After successful production from a few wells in a California field, two development/appraisal wells were drilled targeting the southwest flank of the structure. Based on experience with the offsets, it was expected that this sandstone formation would be fracture stimulated to mitigate formation damage. Most of the wells in California have intervals ranging from 1,500 gross ft to ~600 net ft. Fracture stimulation or matrix acidizing are common stimulation techniques used on these types of wells. Fracture stimulation was attempted because of very low permeability but was not successful. On the first well, several attempts were made to establish fracture initiation in different intervals; however, on each attempt, the fracturing pressure encountered was too high to safely continue the job. A fracture gradient of more than 1.1 psi/ft was estimated. After 20 days of unsuccessful attempts, the operator ceased fracture stimulation of the well, which was nearing the point of abandonment because producing oil or gas did not seem economically viable at this point. After carefully studying the matrix rock, a gas-assisted perforating process followed by foamed matrix acidizing was recommended as an economical solution to produce the wells. This gas-assisted perforating process uses an extreme overbalanced (EOB) condition by using energized gas to simultaneously perforate and stimulate a well in a single intervention.
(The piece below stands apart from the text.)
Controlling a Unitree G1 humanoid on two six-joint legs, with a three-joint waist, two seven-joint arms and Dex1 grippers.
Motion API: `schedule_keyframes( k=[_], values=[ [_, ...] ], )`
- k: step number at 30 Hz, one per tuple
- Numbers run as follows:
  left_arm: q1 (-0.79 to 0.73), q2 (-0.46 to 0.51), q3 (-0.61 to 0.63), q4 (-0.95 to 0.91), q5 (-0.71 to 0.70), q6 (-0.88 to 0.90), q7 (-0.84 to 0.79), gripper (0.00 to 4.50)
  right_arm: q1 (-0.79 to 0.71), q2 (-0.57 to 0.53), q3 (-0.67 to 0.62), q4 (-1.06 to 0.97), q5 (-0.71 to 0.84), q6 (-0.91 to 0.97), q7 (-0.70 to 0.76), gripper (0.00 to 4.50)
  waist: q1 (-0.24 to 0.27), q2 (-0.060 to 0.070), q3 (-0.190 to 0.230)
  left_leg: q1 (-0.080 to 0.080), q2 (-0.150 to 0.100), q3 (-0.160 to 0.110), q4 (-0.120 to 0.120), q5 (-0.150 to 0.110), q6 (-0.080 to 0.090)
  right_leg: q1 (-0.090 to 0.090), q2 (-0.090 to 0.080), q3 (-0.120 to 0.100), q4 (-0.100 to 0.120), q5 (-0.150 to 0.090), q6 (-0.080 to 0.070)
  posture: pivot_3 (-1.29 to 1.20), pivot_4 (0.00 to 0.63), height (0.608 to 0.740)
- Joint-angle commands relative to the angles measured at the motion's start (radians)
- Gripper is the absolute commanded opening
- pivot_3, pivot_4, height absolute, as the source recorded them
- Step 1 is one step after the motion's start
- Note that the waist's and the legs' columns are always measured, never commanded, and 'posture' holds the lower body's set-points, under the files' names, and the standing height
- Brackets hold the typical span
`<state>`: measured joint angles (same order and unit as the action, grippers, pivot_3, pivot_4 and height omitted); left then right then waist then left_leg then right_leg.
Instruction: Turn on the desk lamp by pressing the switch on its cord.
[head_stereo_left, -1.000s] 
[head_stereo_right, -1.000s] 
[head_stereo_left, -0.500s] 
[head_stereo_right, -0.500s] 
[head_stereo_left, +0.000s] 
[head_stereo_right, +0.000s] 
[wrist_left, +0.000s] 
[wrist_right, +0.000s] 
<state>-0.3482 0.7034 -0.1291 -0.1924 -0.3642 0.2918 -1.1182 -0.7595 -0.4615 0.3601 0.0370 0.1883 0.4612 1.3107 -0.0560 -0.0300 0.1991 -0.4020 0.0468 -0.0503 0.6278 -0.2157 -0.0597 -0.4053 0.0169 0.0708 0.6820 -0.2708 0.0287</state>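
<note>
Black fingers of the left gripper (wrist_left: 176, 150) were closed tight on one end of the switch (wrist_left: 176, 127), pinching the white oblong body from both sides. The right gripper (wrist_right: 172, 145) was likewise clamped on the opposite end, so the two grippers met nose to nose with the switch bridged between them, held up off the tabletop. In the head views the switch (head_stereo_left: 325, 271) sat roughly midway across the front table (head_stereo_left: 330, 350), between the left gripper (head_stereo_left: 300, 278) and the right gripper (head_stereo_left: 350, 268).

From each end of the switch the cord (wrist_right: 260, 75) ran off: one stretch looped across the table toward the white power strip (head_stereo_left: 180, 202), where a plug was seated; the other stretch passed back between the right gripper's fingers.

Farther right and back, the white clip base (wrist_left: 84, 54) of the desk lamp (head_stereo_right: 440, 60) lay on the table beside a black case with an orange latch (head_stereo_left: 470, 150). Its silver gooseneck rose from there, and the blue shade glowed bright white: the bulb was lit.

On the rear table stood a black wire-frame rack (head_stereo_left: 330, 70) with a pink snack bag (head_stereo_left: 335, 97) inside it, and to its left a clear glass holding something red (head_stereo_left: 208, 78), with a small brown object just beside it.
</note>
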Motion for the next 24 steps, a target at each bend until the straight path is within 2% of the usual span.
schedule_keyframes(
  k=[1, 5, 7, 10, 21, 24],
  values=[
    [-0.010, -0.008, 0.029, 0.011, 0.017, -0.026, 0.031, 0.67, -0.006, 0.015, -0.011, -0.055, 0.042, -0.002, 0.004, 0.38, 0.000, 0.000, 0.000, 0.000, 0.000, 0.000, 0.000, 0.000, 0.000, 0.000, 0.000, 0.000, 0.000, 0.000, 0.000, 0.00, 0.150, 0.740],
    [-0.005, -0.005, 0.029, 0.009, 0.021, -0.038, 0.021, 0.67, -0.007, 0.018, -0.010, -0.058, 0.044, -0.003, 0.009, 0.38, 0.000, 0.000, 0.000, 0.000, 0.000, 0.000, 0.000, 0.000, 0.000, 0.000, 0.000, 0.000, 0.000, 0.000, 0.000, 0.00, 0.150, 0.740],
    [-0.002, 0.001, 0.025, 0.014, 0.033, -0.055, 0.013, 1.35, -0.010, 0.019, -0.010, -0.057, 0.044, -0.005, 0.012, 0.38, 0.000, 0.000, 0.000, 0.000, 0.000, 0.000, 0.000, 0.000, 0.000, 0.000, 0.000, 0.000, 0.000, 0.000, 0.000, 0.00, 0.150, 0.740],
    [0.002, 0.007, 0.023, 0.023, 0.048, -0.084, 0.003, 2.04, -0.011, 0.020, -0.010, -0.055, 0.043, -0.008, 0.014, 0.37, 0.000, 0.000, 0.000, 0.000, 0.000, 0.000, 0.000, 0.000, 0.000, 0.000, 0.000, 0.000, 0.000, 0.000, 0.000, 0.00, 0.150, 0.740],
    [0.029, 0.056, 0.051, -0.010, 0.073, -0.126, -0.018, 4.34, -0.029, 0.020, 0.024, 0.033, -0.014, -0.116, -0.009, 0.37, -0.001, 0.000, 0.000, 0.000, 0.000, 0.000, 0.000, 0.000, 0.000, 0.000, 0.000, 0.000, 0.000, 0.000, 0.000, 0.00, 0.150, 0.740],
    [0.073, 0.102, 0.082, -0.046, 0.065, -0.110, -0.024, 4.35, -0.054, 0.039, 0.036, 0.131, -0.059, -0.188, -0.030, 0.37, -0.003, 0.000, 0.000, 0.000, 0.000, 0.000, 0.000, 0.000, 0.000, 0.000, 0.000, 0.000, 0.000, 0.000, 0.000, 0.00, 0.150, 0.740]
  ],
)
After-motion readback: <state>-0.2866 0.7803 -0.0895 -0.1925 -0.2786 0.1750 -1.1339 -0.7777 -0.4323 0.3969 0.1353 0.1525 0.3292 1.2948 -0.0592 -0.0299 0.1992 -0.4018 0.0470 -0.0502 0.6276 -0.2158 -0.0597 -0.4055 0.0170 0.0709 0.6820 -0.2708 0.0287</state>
During an EOB perforating application, wellbore pressures will exceed the fracture gradient for several seconds to minutes while injecting wellbore and tubing fluids at high rates. This paper presents a case study of two unconventional tight-gas condensate wells where using a gas-assisted perforating process followed by foamed acidizing provided successful stimulation. The design considerations, stimulation technique, and job details are discussed.